→ **Directions**
Each line of the material should be output exactly as shown.

→ **Given material**
------

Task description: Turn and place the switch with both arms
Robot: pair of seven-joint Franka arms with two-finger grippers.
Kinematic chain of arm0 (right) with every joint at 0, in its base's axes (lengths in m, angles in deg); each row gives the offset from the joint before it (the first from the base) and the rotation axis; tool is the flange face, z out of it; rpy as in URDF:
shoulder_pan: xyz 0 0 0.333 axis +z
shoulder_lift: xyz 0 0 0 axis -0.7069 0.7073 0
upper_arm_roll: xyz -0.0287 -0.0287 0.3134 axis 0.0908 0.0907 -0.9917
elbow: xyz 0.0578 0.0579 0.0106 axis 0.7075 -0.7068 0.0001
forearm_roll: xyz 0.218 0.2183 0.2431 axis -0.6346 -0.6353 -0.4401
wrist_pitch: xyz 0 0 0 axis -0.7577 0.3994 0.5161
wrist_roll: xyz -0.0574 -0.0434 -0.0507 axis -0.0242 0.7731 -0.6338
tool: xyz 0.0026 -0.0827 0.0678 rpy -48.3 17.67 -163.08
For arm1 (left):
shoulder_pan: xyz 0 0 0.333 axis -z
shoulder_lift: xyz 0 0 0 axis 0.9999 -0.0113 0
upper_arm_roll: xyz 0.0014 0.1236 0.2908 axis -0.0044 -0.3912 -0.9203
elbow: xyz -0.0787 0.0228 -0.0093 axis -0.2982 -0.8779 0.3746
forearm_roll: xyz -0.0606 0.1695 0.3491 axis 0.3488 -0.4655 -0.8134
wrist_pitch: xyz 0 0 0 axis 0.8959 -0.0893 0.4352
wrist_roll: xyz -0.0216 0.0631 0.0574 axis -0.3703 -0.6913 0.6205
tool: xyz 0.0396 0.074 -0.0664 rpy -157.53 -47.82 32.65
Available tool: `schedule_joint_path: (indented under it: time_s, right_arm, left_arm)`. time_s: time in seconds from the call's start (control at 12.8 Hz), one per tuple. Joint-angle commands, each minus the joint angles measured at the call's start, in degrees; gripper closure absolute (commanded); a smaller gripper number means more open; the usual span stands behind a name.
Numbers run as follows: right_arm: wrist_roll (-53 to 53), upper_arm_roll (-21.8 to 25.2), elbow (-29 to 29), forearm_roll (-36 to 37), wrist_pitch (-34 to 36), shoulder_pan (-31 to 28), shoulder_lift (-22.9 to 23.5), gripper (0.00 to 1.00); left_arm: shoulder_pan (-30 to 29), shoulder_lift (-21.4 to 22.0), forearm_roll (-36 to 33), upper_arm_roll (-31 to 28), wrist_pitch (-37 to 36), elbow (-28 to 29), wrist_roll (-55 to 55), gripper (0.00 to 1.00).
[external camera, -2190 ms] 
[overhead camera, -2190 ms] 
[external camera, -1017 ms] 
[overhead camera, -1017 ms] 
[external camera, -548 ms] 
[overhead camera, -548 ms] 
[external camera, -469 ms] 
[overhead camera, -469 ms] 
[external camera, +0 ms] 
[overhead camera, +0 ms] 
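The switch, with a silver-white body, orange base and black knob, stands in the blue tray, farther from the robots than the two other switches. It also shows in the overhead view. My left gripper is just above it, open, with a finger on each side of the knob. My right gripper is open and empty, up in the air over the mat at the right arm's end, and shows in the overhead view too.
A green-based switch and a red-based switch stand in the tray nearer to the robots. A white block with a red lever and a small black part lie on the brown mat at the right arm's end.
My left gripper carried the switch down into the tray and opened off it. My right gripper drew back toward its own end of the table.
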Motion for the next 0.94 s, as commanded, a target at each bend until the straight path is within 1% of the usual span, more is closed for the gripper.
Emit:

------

→ **Exercise output**
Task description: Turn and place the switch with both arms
Robot: pair of seven-joint Franka arms with two-finger grippers.
Kinematic chain of arm0 (right) with every joint at 0, in its base's axes (lengths in m, angles in deg); each row gives the offset from the joint before it (the first from the base) and the rotation axis; tool is the flange face, z out of it; rpy as in URDF:
shoulder_pan: xyz 0 0 0.333 axis +z
shoulder_lift: xyz 0 0 0 axis -0.7069 0.7073 0
upper_arm_roll: xyz -0.0287 -0.0287 0.3134 axis 0.0908 0.0907 -0.9917
elbow: xyz 0.0578 0.0579 0.0106 axis 0.7075 -0.7068 0.0001
forearm_roll: xyz 0.218 0.2183 0.2431 axis -0.6346 -0.6353 -0.4401
wrist_pitch: xyz 0 0 0 axis -0.7577 0.3994 0.5161
wrist_roll: xyz -0.0574 -0.0434 -0.0507 axis -0.0242 0.7731 -0.6338
tool: xyz 0.0026 -0.0827 0.0678 rpy -48.3 17.67 -163.08
For arm1 (left):
shoulder_pan: xyz 0 0 0.333 axis -z
shoulder_lift: xyz 0 0 0 axis 0.9999 -0.0113 0
upper_arm_roll: xyz 0.0014 0.1236 0.2908 axis -0.0044 -0.3912 -0.9203
elbow: xyz -0.0787 0.0228 -0.0093 axis -0.2982 -0.8779 0.3746
forearm_roll: xyz -0.0606 0.1695 0.3491 axis 0.3488 -0.4655 -0.8134
wrist_pitch: xyz 0 0 0 axis 0.8959 -0.0893 0.4352
wrist_roll: xyz -0.0216 0.0631 0.0574 axis -0.3703 -0.6913 0.6205
tool: xyz 0.0396 0.074 -0.0664 rpy -157.53 -47.82 32.65
Available tool: `schedule_joint_path: (indented under it: time_s, right_arm, left_arm)`. time_s: time in seconds from the call's start (control at 12.8 Hz), one per tuple. Joint-angle commands, each minus the joint angles measured at the call's start, in degrees; gripper closure absolute (commanded); a smaller gripper number means more open; the usual span stands behind a name.
Numbers run as follows: right_arm: wrist_roll (-53 to 53), upper_arm_roll (-21.8 to 25.2), elbow (-29 to 29), forearm_roll (-36 to 37), wrist_pitch (-34 to 36), shoulder_pan (-31 to 28), shoulder_lift (-22.9 to 23.5), gripper (0.00 to 1.00); left_arm: shoulder_pan (-30 to 29), shoulder_lift (-21.4 to 22.0), forearm_roll (-36 to 33), upper_arm_roll (-31 to 28), wrist_pitch (-37 to 36), elbow (-28 to 29), wrist_roll (-55 to 55), gripper (0.00 to 1.00).
[external camera, -2190 ms] 
[overhead camera, -2190 ms] 
[external camera, -1017 ms] 
[overhead camera, -1017 ms] 
[external camera, -548 ms] 
[overhead camera, -548 ms] 
[external camera, -469 ms] 
[overhead camera, -469 ms] 
[external camera, +0 ms] 
[overhead camera, +0 ms] 
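The switch, with a silver-white body, orange base and black knob, stands in the blue tray, farther from the robots than the two other switches. It also shows in the overhead view. My left gripper is just above it, open, with a finger on each side of the knob. My right gripper is open and empty, up in the air over the mat at the right arm's end, and shows in the overhead view too.
A green-based switch and a red-based switch stand in the tray nearer to the robots. A white block with a red lever and a small black part lie on the brown mat at the right arm's end.
My left gripper carried the switch down into the tray and opened off it. My right gripper drew back toward its own end of the table.
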Motion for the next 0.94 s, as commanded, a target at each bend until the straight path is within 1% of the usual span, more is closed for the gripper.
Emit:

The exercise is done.